_Work request_.
Only the lines from the beginning of the entries through the one with "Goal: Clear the" should be written out, please, exactly and without any pictures.

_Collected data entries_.
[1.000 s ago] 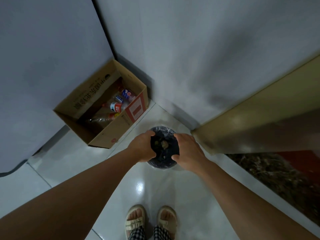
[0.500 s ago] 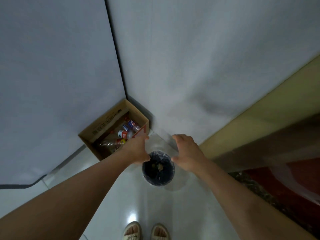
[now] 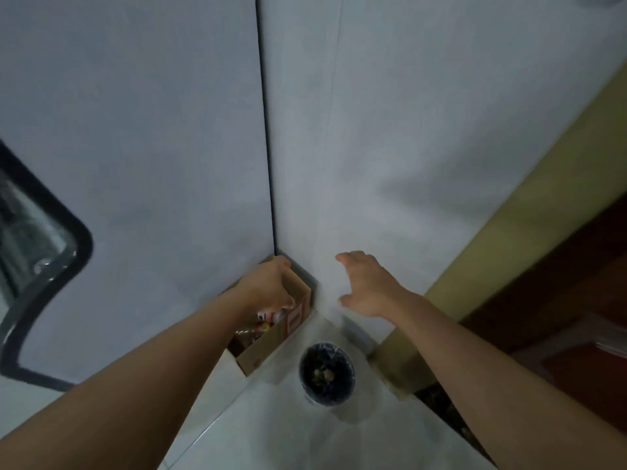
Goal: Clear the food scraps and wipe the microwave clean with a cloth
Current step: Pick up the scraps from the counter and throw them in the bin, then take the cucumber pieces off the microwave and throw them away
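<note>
A small round bin (image 3: pixel 326 374) lined with a dark bag stands on the pale floor tiles, with brownish food scraps (image 3: pixel 322 375) lying in it. My left hand (image 3: pixel 268 283) hovers well above and to the left of the bin, fingers loosely curled, holding nothing. Up and to the right of the bin, my right hand (image 3: pixel 368 286) has its fingers spread and is empty. Neither hand touches the bin. No microwave or cloth is in view.
A cardboard box (image 3: pixel 271 347) of bottles sits in the wall corner, left of the bin. White walls (image 3: pixel 424 130) meet behind it. A yellowish door frame (image 3: pixel 509 239) and dark red door are at right. A black-framed panel (image 3: pixel 44 266) shows at far left.
Both hands have let go of the bin's rim and risen away from it. The view has tilted upward, so the bin and box now sit lower and look smaller.
</note>
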Tool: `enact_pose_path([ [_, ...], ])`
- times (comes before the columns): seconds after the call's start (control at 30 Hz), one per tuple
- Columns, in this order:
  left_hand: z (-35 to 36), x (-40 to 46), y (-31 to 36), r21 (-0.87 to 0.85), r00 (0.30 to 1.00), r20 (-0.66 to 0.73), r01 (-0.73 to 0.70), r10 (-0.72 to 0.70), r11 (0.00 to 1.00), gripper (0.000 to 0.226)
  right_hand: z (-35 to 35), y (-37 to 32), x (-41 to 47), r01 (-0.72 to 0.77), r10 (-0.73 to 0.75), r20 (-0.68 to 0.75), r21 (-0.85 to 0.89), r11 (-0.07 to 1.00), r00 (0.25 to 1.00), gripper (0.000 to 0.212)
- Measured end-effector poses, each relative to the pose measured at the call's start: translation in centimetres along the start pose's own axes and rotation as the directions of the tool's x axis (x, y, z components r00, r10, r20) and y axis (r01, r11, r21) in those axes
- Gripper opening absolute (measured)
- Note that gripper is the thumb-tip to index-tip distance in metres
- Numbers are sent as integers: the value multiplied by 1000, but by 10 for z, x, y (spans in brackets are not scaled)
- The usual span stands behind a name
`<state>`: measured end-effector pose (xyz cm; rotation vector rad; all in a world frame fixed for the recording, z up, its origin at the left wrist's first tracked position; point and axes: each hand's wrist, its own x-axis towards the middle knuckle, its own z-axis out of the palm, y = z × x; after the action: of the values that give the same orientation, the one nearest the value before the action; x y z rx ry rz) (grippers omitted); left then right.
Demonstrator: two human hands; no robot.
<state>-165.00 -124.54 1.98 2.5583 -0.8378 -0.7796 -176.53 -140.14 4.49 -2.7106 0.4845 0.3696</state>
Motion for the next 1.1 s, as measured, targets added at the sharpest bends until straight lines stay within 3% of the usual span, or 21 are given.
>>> enact_pose_path([
  [0.3,-42,-82,-4,-113,969,-173,157,-175,981,76,-35,-45,-26,180,-178,32,-44,983,983,75],
  [0.53,-50,-160,-32,-225,883,-289,313,-370,923,74,-33,-105,-38,377,-368,122,-67,924,922,85],
  [0.83,-69,-269,-104,-361,734,-400,424,-549,830,73,-9,-229,-56,612,-579,222,-130,780,785,87],
  [1.1,-101,-358,-205,-436,618,-455,474,-641,766,73,23,-371,-69,725,-686,240,-166,668,687,91],
])
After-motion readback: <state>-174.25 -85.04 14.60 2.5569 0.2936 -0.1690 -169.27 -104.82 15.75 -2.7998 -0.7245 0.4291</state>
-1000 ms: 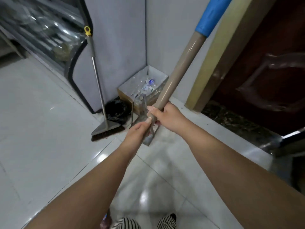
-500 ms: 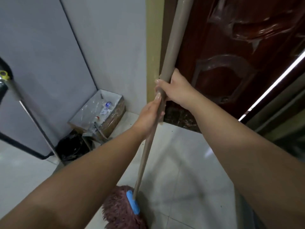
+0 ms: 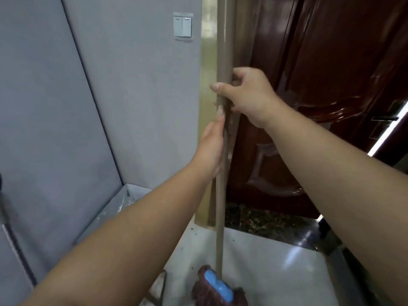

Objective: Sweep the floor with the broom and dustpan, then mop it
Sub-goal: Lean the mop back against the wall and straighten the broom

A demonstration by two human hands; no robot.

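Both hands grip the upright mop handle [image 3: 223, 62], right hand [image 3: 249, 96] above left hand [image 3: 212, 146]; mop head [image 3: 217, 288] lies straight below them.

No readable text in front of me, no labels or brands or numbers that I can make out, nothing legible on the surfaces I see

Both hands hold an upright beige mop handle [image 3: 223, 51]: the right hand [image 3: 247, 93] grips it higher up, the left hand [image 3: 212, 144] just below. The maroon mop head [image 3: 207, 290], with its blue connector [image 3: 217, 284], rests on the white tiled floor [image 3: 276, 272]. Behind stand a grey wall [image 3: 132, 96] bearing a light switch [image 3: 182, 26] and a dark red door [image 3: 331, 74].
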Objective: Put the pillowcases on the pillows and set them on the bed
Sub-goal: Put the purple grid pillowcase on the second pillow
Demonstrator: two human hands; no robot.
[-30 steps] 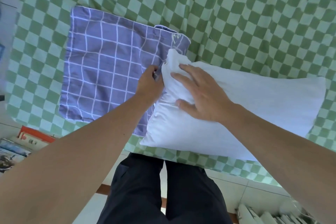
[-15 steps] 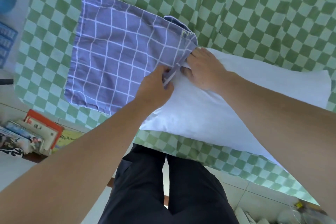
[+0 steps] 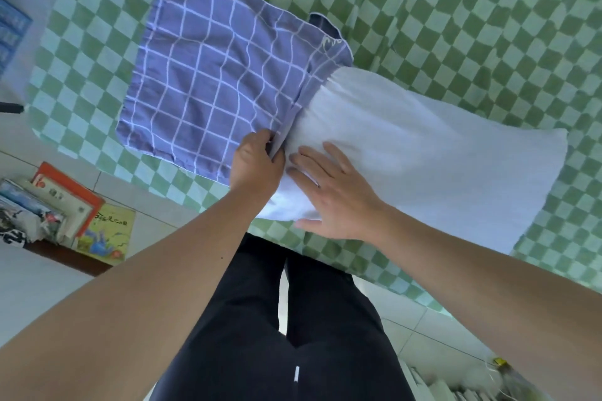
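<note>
From the head camera we see the white pillow (image 3: 423,153) lying on the green checked bed (image 3: 488,26), its far corner tucked into the mouth of the purple grid pillowcase (image 3: 221,81). Our left hand (image 3: 257,163) pinches the pillowcase's open edge, while our right hand (image 3: 335,195) lies flat with spread fingers on the pillow's near corner.

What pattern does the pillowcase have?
The pillowcase is purple-blue with a grid of thin white lines, seen best in the head view.
</note>
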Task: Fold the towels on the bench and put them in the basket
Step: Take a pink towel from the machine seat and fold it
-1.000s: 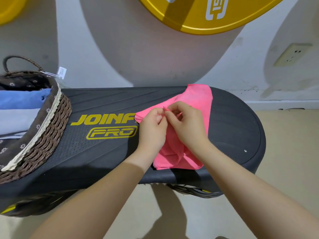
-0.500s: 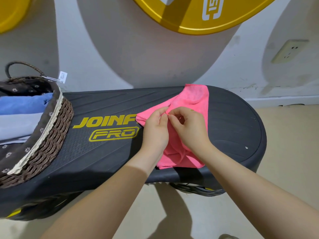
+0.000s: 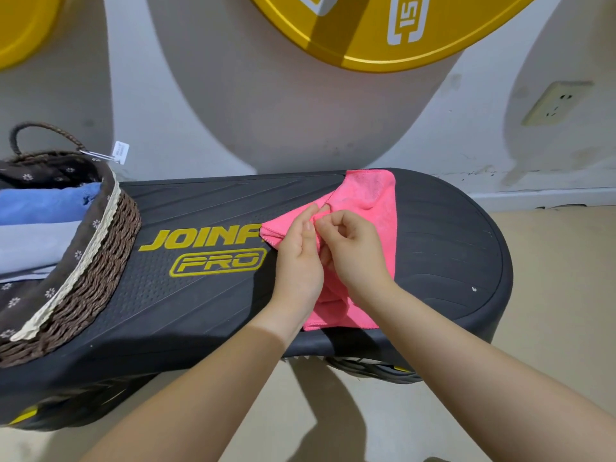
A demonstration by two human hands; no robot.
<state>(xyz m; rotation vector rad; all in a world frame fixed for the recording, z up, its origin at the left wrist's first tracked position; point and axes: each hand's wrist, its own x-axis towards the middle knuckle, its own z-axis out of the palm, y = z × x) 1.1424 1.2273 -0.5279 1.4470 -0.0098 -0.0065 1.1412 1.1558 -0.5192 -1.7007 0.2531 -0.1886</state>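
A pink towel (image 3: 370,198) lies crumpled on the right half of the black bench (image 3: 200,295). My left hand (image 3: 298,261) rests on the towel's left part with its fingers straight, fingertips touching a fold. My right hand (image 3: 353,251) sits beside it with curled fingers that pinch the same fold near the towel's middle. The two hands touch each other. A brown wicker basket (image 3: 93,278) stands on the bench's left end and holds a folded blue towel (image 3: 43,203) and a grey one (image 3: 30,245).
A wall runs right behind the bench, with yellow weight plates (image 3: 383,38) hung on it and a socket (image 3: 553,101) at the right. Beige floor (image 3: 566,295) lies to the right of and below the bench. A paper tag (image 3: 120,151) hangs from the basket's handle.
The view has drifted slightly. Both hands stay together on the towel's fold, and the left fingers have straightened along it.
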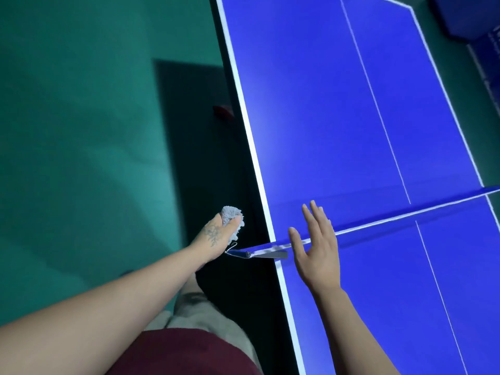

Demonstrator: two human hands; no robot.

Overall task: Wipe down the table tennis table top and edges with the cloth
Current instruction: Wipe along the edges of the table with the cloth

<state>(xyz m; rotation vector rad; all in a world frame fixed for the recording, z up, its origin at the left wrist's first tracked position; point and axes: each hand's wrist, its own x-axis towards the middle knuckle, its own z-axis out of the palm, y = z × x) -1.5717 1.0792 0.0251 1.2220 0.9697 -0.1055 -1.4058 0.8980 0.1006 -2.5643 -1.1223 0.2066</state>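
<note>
My left hand (213, 236) grips the bunched grey cloth (232, 216) off the table's (311, 109) left edge, just beside the net post (255, 253). My right hand (316, 247) is spread flat over the net (405, 215). The table's long axis runs away from me.

One blue table tennis tabletop (324, 104) with white edge lines fills the right side. One low blue net (405, 215) with a white top band crosses it. Two bare hands show near the net's post end: one left hand (213, 236) beside the tabletop, one right hand (316, 253) over it. One crumpled grey cloth (232, 216) sits in the left hand. One small red object (223, 112) lies on the green floor beside the tabletop.
</note>
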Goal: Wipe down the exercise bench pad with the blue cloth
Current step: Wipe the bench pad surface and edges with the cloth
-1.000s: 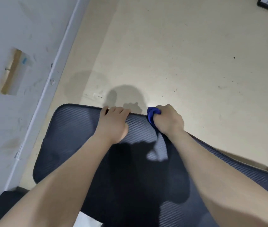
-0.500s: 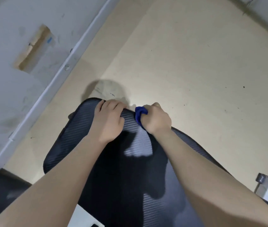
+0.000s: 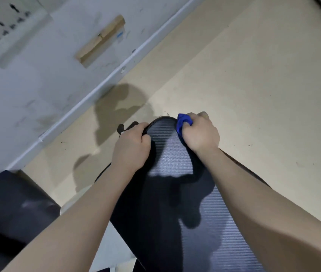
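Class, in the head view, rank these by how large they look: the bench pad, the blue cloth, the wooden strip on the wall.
1. bench pad
2. wooden strip
3. blue cloth, mostly hidden inside the right hand, so its true size is unsure.

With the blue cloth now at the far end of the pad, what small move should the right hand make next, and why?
Probably draw the blue cloth back toward the body along the bench pad. The right hand grips the bunched cloth at the pad's far right edge, so no pad remains ahead, while a long ribbed stretch lies nearer. The left hand holds the far left edge and can steady it.
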Action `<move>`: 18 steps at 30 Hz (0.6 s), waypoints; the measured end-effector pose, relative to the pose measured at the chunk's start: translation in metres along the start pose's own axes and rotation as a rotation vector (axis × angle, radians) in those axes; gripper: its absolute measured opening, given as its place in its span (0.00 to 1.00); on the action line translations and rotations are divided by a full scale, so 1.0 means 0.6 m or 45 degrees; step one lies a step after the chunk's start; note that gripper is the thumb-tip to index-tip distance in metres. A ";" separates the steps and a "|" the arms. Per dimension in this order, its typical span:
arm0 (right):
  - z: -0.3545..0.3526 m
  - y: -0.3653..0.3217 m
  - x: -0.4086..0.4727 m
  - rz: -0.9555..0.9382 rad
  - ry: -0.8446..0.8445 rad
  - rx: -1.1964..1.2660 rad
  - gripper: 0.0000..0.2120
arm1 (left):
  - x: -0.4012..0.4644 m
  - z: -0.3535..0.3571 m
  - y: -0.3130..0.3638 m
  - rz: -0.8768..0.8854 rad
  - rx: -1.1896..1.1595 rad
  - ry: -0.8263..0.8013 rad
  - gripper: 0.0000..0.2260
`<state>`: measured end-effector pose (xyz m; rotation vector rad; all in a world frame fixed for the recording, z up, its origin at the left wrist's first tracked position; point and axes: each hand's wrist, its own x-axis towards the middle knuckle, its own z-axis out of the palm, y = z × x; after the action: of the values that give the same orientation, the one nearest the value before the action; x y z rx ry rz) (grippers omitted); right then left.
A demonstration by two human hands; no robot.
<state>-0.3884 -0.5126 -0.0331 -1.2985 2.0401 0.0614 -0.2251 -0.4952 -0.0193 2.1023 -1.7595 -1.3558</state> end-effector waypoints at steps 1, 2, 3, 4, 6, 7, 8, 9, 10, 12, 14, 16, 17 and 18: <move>0.007 -0.026 0.009 -0.064 0.007 -0.011 0.12 | 0.003 -0.006 -0.008 -0.039 -0.069 -0.042 0.22; 0.013 -0.050 0.016 -0.132 0.021 -0.029 0.12 | 0.007 -0.012 -0.016 -0.093 -0.192 -0.097 0.22; 0.021 -0.071 0.020 -0.232 0.036 -0.078 0.12 | 0.010 -0.019 -0.023 -0.143 -0.371 -0.138 0.22; 0.029 -0.093 0.020 -0.374 0.030 -0.184 0.12 | 0.011 -0.027 -0.032 -0.193 -0.580 -0.145 0.23; 0.061 -0.129 0.002 -0.670 0.022 -0.479 0.14 | 0.009 -0.039 -0.046 -0.318 -0.910 -0.040 0.23; 0.081 -0.142 -0.013 -0.795 0.061 -0.622 0.15 | 0.007 -0.046 -0.054 -0.388 -0.987 0.060 0.23; 0.101 -0.153 -0.031 -0.846 0.087 -0.712 0.16 | 0.004 -0.054 -0.063 -0.444 -0.986 0.171 0.22; 0.117 -0.163 -0.050 -0.855 0.078 -0.749 0.17 | -0.004 -0.059 -0.072 -0.480 -0.915 0.268 0.21; 0.132 -0.171 -0.067 -0.878 0.013 -0.746 0.17 | -0.014 -0.062 -0.080 -0.502 -0.813 0.330 0.20; 0.153 -0.177 -0.090 -0.997 -0.144 -0.758 0.17 | -0.037 -0.063 -0.096 -0.545 -0.707 0.368 0.17; 0.141 -0.182 -0.092 -1.104 -0.175 -0.767 0.17 | -0.052 -0.059 -0.117 -0.560 -0.735 0.348 0.16; 0.114 -0.173 -0.064 -1.083 -0.173 -0.829 0.17 | -0.059 -0.054 -0.137 -0.546 -0.741 0.291 0.14; 0.103 -0.164 -0.045 -1.032 -0.150 -0.836 0.17 | -0.061 -0.051 -0.146 -0.540 -0.741 0.262 0.14; 0.094 -0.153 -0.029 -0.968 -0.100 -0.814 0.16 | -0.062 -0.045 -0.154 -0.533 -0.752 0.245 0.14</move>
<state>-0.2796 -0.5228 -0.0361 -2.3444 1.3715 0.4284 -0.1359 -0.4457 -0.0341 2.1982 -0.7347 -1.4591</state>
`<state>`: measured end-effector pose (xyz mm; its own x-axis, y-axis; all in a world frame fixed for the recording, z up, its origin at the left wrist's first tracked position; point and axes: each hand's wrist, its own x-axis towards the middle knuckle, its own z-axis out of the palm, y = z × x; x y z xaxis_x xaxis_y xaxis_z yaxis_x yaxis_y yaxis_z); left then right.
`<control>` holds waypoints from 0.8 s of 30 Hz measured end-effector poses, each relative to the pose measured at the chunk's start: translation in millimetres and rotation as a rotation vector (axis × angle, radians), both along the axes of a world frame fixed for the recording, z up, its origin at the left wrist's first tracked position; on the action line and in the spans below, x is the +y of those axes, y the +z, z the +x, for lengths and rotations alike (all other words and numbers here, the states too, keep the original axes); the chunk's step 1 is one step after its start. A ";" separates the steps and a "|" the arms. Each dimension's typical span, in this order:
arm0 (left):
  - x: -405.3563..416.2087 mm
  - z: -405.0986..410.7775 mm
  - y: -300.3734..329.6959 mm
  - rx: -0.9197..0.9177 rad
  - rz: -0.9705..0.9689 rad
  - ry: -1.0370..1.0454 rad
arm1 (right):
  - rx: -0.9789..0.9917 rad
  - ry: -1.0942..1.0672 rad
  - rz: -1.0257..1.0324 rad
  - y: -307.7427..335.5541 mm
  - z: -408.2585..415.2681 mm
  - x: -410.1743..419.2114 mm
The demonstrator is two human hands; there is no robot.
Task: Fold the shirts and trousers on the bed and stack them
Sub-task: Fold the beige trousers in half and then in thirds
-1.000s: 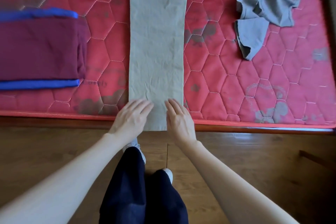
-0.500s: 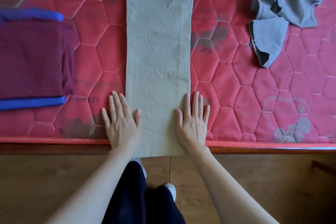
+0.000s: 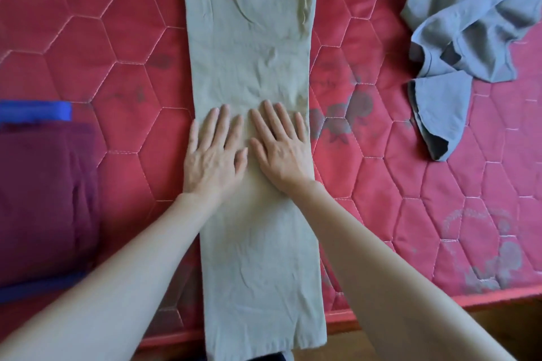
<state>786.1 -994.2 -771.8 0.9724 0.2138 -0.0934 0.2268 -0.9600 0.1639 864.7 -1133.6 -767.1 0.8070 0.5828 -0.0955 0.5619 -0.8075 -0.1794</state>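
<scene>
Trousers (image 3: pixel 249 67) in pale khaki lie flat on the red quilted bed (image 3: pixel 410 184), already doubled leg on leg, their long axis running straight away from the person with the hem hanging just over the near edge. From the head view both palms press flat, fingers straight, gripping nothing — left hand (image 3: pixel 215 152) and right hand (image 3: pixel 281 149) side by side at mid-length, equally near. Likely next fold: hem carried away toward the waist, along that axis — folded maroon-and-blue stack (image 3: pixel 44 199) waits left, crumpled grey shirt (image 3: pixel 469 23) right.

A red quilted mattress (image 3: pixel 123 47) with a stitched hexagon pattern and faded grey prints; a strip of wooden floor (image 3: pixel 498 328) shows along its near edge.
</scene>
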 end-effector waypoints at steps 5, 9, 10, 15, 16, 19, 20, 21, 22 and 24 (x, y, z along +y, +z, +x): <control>3.6 -12.9 8.3 0.060 -0.084 0.345 | 0.086 -0.401 -0.070 3.0 3.6 -28.3; 17.2 16.3 19.5 -0.055 -0.061 0.284 | -0.011 -0.366 0.039 18.6 13.6 -2.8; 20.3 29.8 19.9 -0.104 -0.033 0.148 | -0.020 -0.288 0.101 21.8 22.4 12.2; 41.7 111.6 7.0 -0.037 0.032 -0.028 | 0.065 -0.077 0.179 12.8 91.6 92.3; 47.8 120.9 3.9 -0.005 0.023 0.016 | 0.049 -0.067 0.132 8.7 103.6 97.7; 59.6 121.3 -0.6 -0.006 -0.025 0.119 | -0.011 -0.059 0.048 -0.8 126.6 85.5; 60.8 116.1 -1.0 -0.018 -0.050 0.175 | -0.029 -0.100 0.030 -2.3 129.2 76.1; 61.3 109.7 -1.2 -0.025 -0.066 0.240 | -0.039 -0.168 0.010 -3.4 130.3 66.0; 61.2 103.7 -0.9 -0.024 -0.072 0.300 | -0.032 -0.254 -0.010 -4.8 130.5 55.8; 60.0 96.8 2.1 0.011 -0.085 0.371 | 0.023 -0.437 -0.044 -6.7 129.2 36.6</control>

_Expected answer_.
[1.000 s ago] 
[0.500 s ago] 
[now] 
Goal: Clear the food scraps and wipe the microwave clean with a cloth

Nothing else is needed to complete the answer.